Aristotle believed nothing could come from nothing- there must be a first in a chain of events of cause and effect. The sequence cannot be infinite as there would be a point where all activity is off. He believed in a true infinity, at some point there would be nothing.
Thomas Aquinas
13th century Italian philosopher who argued that there were 5 ways to demonstrate God's existence, with the first 3 being part of the cosmological argument. (From motion, from causation, from contingency).
His is considered the first deductive Cosmological Argument, "based on the impossibility of an essentially ordered infinite regress".
In his version, the relationship between cause an effect is treated as real, but not temporal.
David Hume
18th century Scottish philosopher who argued that it would be better never to look beyond the present material world.
Argued by the idea that if the material world resists upon a similar ideal world, that world must also resist upon other, and thus it turns into a never ending chain.
Claimed that if the parts of the universe are explained, then the whole is explained.

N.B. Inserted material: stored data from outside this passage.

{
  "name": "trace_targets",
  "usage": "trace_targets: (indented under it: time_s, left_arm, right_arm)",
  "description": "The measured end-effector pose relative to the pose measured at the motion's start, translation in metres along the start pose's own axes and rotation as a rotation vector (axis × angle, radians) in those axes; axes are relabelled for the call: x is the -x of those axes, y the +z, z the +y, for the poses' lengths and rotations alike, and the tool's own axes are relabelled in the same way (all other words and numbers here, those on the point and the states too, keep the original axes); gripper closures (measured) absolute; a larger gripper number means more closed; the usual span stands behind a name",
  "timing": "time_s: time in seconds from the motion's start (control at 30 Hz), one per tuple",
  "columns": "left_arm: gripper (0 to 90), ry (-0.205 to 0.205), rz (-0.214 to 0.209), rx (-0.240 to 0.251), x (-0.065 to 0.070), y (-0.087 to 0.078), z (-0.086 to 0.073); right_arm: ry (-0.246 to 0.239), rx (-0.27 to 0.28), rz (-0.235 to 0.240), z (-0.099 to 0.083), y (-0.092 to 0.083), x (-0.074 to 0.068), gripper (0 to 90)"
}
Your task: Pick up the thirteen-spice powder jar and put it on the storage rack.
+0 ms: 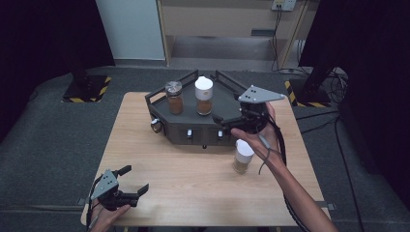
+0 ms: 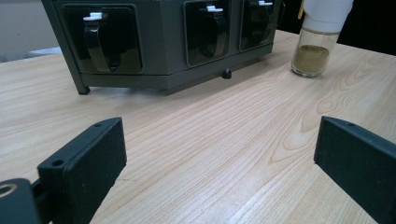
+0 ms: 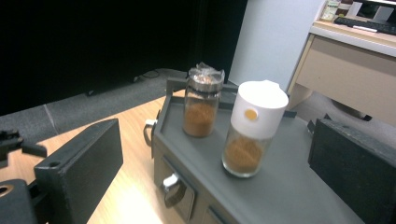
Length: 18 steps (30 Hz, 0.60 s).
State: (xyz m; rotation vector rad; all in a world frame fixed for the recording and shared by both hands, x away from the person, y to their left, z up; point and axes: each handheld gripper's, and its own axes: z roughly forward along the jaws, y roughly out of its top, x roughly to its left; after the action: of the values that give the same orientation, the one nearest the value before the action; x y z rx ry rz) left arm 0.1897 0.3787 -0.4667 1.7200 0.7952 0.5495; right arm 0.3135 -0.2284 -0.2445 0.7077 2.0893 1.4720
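Observation:
A dark grey rack (image 1: 227, 96) with small drawers in its front stands at the back middle of the wooden table. Two spice jars stand on top of it: one with a silver lid (image 1: 174, 98) (image 3: 201, 103) and one with a white cap (image 1: 203, 95) (image 3: 252, 130), both holding brown powder. A third white-capped jar (image 1: 242, 156) (image 2: 319, 44) stands on the table in front of the rack's right end. My right gripper (image 1: 240, 117) (image 3: 215, 158) hovers over the rack's right end, pointing at the two jars, open and empty. My left gripper (image 1: 136, 179) (image 2: 219, 154) rests open near the front left edge.
The rack's drawers have curved handles with white tips (image 2: 95, 28). A raised rim runs round the rack's top (image 1: 188, 77). The table (image 1: 193, 183) stands on grey carpet, with a wooden desk (image 1: 227, 19) beyond and dark curtains at both sides.

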Motion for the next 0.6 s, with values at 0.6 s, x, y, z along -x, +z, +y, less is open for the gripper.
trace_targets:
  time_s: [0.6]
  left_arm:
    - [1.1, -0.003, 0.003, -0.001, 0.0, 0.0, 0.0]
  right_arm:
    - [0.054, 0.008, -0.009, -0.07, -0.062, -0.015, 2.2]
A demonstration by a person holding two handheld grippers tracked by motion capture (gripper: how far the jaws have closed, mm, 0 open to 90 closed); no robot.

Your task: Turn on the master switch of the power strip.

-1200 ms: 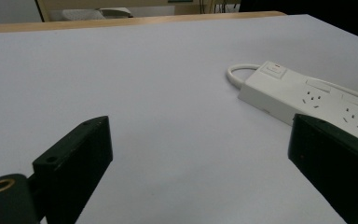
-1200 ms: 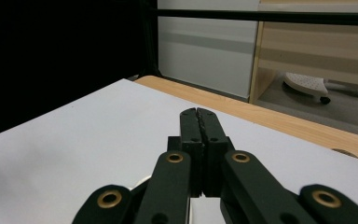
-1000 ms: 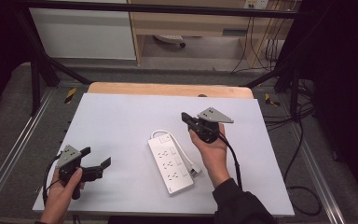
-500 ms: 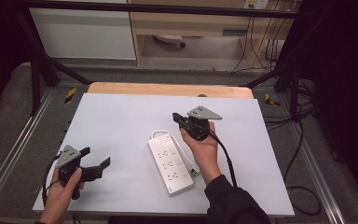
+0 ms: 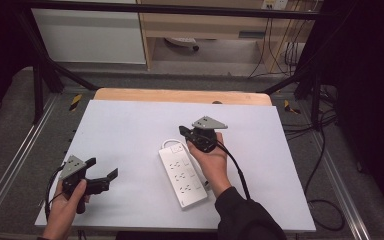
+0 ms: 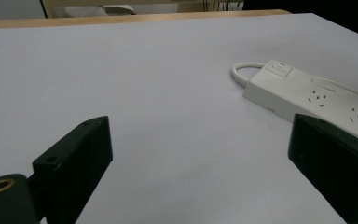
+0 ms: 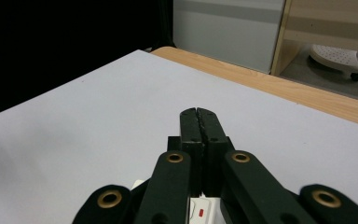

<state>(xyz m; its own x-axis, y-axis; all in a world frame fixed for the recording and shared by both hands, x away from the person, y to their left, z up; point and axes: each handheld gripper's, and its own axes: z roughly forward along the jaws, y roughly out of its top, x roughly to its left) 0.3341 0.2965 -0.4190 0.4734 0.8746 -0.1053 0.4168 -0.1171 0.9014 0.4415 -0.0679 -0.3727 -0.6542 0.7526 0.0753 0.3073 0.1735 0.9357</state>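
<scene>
At centre frame, your right hand-held gripper (image 5: 184,132) hovers, jaws pressed together and empty, over the power strip's (image 5: 182,174) switch end, probably about to press; left hand-held gripper (image 5: 102,172) waits wide apart, lower left.

Dim room, grey floor (image 5: 15,125), wooden shelving (image 5: 205,25)

A white power strip (image 5: 184,175) lies flat on the white tabletop (image 5: 130,130), near its middle, set on a diagonal with its switch end toward the far side. That end carries a rocker switch with a small red mark (image 7: 201,213). Several socket groups run along its top face. A short white cord (image 6: 244,70) loops out from the switch end.
</scene>
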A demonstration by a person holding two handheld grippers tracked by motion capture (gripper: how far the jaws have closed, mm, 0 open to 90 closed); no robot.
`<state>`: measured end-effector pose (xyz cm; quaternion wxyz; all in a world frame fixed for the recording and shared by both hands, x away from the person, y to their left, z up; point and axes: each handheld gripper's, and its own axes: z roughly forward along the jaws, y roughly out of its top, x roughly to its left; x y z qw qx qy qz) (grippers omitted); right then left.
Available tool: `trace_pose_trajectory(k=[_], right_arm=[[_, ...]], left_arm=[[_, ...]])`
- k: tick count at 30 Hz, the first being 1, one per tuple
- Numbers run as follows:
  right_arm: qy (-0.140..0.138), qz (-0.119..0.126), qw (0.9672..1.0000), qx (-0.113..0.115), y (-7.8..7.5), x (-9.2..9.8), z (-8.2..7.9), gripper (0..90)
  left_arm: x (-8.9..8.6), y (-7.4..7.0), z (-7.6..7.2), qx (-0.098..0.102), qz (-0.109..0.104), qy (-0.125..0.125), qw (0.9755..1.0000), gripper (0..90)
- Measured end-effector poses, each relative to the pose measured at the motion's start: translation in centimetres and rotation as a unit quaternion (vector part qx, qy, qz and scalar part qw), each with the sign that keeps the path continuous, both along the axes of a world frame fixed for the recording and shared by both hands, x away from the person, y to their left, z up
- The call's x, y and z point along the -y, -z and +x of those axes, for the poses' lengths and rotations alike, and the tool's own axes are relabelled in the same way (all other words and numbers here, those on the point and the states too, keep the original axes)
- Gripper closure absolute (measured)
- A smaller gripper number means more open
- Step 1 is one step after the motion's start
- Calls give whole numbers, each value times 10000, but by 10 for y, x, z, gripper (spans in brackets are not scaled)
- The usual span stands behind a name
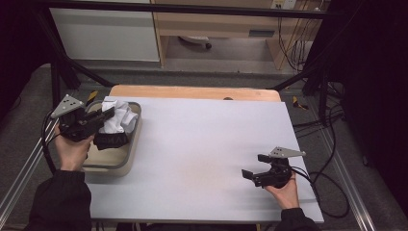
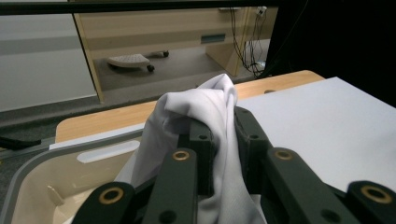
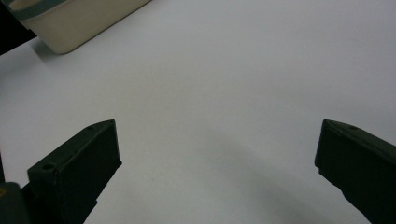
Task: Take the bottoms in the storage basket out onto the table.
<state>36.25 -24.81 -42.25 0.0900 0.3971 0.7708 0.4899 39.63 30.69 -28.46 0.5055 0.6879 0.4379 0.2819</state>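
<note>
White crumpled cloth [image 2: 205, 121] is being pinched between the closed jaws of the left hand-held gripper [image 1: 98, 117] at the left edge of the high view, just above the cream plastic rectangular tub [image 1: 126, 161] sitting on the left side of the bench [image 1: 207, 144]. A dark bundle of fabric [image 1: 111, 140] is lying in the tub under the cloth. At the lower right of that view, the right hand-held gripper [image 1: 251, 169] is hovering over the bare pale bench surface, well apart from the tub, its jaws standing wide with nothing between them.
</note>
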Motion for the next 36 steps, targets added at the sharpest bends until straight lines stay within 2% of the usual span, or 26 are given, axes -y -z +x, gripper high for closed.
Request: trace_pose_trajectory(k=[17, 36], right_arm=[[-6, 7, 10000, 7, 0, 0, 0, 7], [-15, 3, 10000, 18, 0, 1, 0, 7]], left_arm=[[3, -8, -4, 223, -154, -26, 9996, 793], [12, -22, -7, 460, -294, 58, 9985, 796]])
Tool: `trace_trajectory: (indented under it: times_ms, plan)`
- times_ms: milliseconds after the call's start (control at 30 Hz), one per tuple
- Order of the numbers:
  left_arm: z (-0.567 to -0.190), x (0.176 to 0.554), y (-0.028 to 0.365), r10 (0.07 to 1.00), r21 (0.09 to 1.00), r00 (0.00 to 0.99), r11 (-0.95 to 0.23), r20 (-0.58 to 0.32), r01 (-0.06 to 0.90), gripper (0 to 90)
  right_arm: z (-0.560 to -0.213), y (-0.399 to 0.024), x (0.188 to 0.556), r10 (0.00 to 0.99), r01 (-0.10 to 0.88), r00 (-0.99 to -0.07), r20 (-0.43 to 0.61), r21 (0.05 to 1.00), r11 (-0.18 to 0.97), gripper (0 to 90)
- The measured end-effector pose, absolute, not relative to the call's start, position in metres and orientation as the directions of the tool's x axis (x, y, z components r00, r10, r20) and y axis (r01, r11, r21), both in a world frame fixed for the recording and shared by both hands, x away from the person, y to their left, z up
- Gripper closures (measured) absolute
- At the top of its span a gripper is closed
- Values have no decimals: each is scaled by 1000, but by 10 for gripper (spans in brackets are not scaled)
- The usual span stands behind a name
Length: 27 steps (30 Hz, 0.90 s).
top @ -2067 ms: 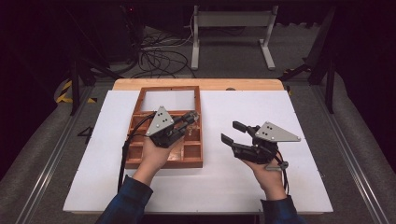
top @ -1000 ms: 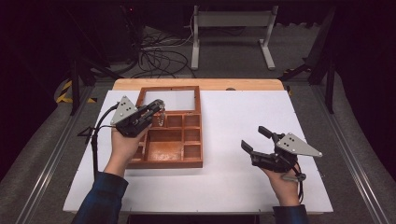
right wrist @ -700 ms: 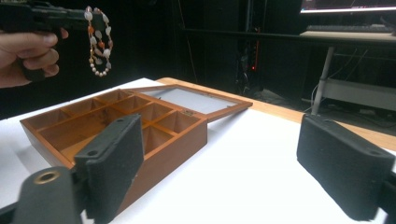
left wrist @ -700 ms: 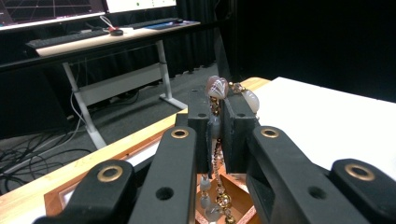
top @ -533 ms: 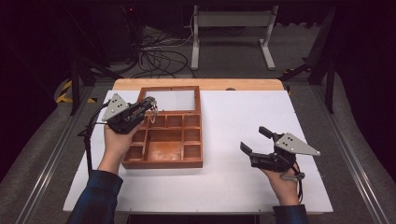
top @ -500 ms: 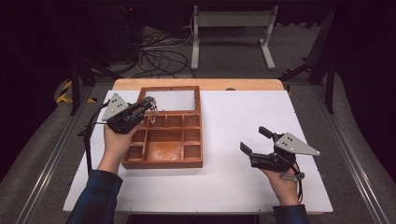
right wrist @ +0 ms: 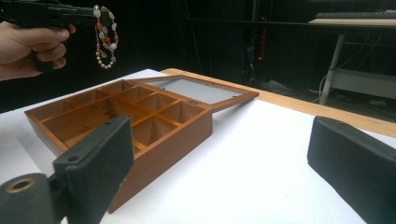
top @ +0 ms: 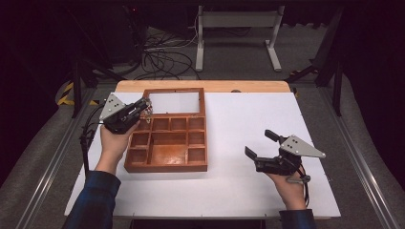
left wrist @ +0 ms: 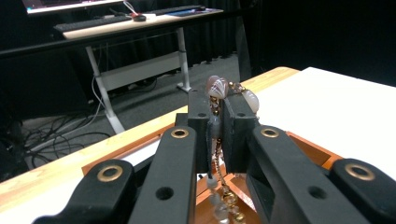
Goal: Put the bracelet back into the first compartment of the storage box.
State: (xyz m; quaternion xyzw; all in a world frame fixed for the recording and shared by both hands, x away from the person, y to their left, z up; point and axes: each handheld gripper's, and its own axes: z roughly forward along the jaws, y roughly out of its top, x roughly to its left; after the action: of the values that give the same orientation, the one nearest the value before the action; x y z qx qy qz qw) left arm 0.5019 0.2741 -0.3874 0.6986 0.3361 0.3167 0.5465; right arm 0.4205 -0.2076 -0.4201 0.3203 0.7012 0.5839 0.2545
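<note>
- We are gripping a beaded bracelet (left wrist: 217,88) in the left gripper (top: 143,108); its jaws are clenched on the strand, with a few beads poking out above the pads and the rest trailing down between and below them.
- From the right gripper view, the bracelet (right wrist: 104,37) is hanging as a loop straight down from the left jaws, so its long axis is running vertically.
- The wooden box (top: 168,163) is lying below and just beyond the left jaws, its compartments open and its glass lid (top: 174,102) folded back flat at the far end. The loop is dangling over the box's far-left corner, near the small top-row cells.
- We judge the coming move to be a lowering into one of those cells, so the left jaws need to be standing directly above the chosen cell.
- The right gripper (top: 260,145) is resting well apart from the box, its jaws released wide with nothing between them, and they have just been opening.
- The left hand is by far the nearer one.
</note>
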Motion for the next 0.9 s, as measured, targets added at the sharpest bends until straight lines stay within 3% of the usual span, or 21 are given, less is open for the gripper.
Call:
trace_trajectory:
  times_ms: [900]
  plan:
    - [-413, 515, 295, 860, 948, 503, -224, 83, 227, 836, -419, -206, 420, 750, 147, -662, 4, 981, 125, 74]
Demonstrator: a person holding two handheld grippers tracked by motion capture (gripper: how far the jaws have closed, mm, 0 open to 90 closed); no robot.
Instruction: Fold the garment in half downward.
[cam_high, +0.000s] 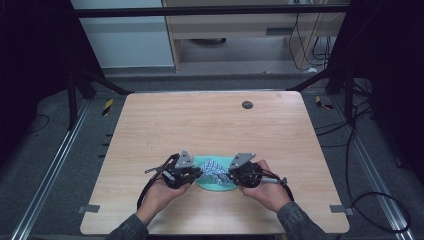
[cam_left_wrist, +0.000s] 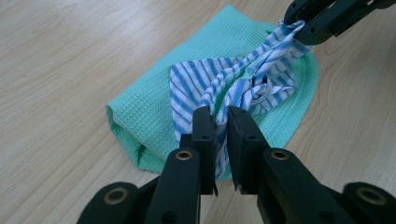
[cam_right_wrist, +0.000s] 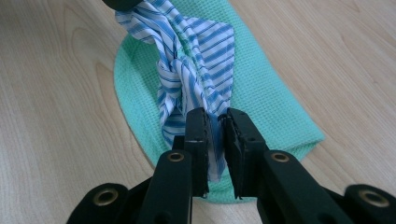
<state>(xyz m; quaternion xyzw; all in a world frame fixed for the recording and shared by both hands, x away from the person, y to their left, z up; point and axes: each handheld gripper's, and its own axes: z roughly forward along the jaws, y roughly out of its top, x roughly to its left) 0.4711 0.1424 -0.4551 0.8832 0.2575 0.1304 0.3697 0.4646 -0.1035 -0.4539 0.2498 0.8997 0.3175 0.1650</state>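
While the blue-and-white striped cloth (cam_left_wrist: 219, 86) lies knotted over the green waffle cloth (cam_left_wrist: 140, 116) near the counter's (cam_high: 210, 125) front edge, its two ends are drawn outward — the tie looks formed, with tightening or release judged still to come. The left gripper (cam_left_wrist: 221, 122) pinches one striped end, jaws nearly together; the right gripper (cam_right_wrist: 214, 125) pinches the other likewise. Each gripper view shows the knot's twist and fabric between the jaws — the high view gives placement between both hands (cam_high: 160, 192).

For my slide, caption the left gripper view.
Left claw pinches striped cloth knotted over green towel.
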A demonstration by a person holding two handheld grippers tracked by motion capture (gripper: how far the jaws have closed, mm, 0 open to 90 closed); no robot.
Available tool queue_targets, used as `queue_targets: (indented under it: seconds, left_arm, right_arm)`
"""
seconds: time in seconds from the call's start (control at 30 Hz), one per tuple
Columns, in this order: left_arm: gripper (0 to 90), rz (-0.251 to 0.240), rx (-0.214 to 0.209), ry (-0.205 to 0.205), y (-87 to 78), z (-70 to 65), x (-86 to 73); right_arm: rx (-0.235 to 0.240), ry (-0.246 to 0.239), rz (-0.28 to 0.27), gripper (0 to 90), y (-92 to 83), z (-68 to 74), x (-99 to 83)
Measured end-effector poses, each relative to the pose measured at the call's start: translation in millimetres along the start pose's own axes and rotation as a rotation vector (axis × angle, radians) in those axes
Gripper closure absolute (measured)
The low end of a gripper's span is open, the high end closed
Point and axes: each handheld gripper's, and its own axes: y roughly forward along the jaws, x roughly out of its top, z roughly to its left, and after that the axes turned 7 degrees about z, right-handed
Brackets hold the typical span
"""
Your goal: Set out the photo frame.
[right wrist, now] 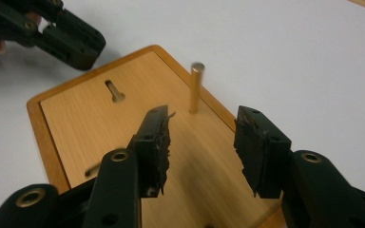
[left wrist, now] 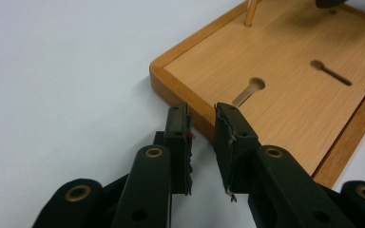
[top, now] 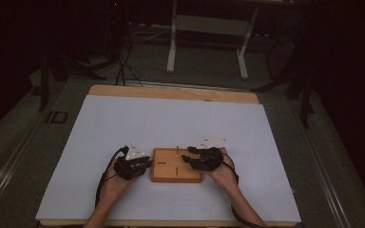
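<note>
Between the two grippers lay a wooden board, flat on the white sheet that covered the table, close to the near edge. It had a raised rim and keyhole-shaped slots cut into its face. One thin peg stood upright in it near the far rim, just beyond the right gripper's jaw tips and slightly to the left of the gap between them.

Over the board's right end hung the right gripper, its jaws parted with nothing between them; bare wood showed through the gap. The peg stood free, touched by neither pad. A second rod-like piece of pale wood showed low between the right jaws in that gripper's own view, but I could not tell what it was.

At the board's left end sat the left gripper, its tips just off the rim at the near left corner. Its jaws stood a narrow way apart and held nothing; the rim and one slot lay straight ahead of them. Whether the tips touched the rim I could not tell.

Each gripper was held in a person's hand, forearms coming in from the near side, with a cable trailing back from each. Beyond the table the room was dim; a pale metal stand stood on the floor there.
</note>
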Motion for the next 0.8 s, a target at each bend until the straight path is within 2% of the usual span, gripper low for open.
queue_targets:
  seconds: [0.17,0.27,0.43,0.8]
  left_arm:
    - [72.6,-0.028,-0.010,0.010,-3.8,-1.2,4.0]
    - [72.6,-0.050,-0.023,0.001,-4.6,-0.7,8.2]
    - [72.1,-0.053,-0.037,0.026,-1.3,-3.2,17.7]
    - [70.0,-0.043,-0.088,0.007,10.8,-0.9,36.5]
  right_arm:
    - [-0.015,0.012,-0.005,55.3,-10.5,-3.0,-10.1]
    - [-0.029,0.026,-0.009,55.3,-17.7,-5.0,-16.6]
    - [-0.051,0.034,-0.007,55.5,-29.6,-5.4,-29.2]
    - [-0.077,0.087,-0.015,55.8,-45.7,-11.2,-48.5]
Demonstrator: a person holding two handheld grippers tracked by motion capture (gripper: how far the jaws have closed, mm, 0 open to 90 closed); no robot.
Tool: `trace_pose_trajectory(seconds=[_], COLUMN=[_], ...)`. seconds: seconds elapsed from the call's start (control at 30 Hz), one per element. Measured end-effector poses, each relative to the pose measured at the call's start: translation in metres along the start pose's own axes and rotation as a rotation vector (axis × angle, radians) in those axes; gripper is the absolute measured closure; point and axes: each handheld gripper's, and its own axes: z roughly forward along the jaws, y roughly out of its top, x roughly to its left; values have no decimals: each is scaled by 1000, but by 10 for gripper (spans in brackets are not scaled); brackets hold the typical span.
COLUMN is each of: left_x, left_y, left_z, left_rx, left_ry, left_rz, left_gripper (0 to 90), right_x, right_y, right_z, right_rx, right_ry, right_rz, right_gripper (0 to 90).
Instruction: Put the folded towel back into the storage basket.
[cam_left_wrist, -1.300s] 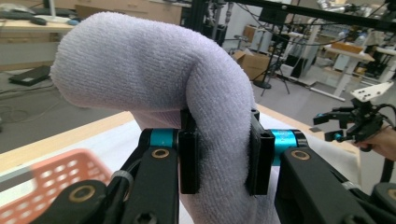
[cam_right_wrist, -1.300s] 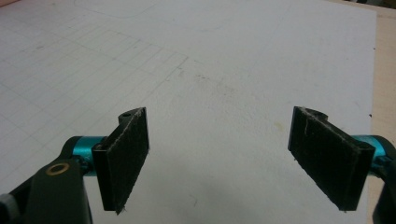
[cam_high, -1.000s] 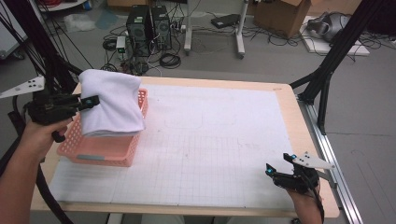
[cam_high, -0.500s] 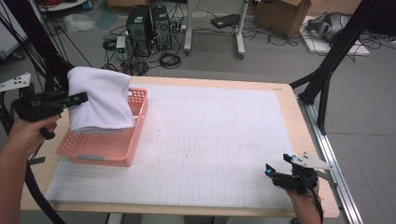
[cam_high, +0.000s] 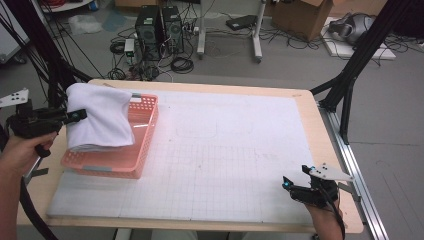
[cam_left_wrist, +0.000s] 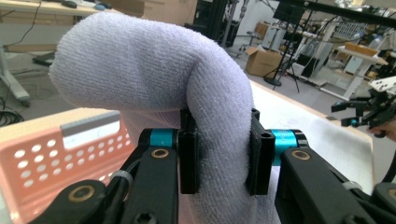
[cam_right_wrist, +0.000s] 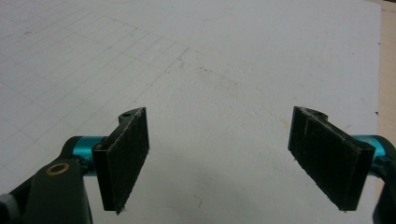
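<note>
A: Towel (cam_high: 100, 117) colour?
B: White, plain terry. Basket (cam_high: 131, 159) = pink w/ hole pattern, grey label strip.
A: Mat (cam_high: 230, 155)?
B: White, faint grid lines. Gripper (cam_left_wrist: 219, 156) jaws black, teal fittings.

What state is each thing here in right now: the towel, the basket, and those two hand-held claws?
White towel: folded, pinched at its edge, draped over the basket.
Pink basket: upright on the table, partly covered by the towel.
Left gripper: shut on the towel.
Right gripper: open, holding nothing, above the white mat.

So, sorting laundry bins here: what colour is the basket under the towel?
Pink basket, clearest in the high view.
</note>
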Motion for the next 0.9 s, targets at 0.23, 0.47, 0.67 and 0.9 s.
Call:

In reality, all that exist are individual and causally-related events, not whole groups of them. Once an account for each of the individual events is given, there is no need for anything else, the whole has been explained.
Bertrand Russell
20th century British philosopher who argued for the idea of 'brute facts', things are there because they are there, they have always been.
Considered the universe itself as a brute fact, denies that it needs an explanation, it just is.
Refuted the argument that if parts of the universe are contingent, then the universe itself is contingent. This commits the "Fallacy of Composition"- which falsely concludes that if parts of something have a certain property, then the whole has that property.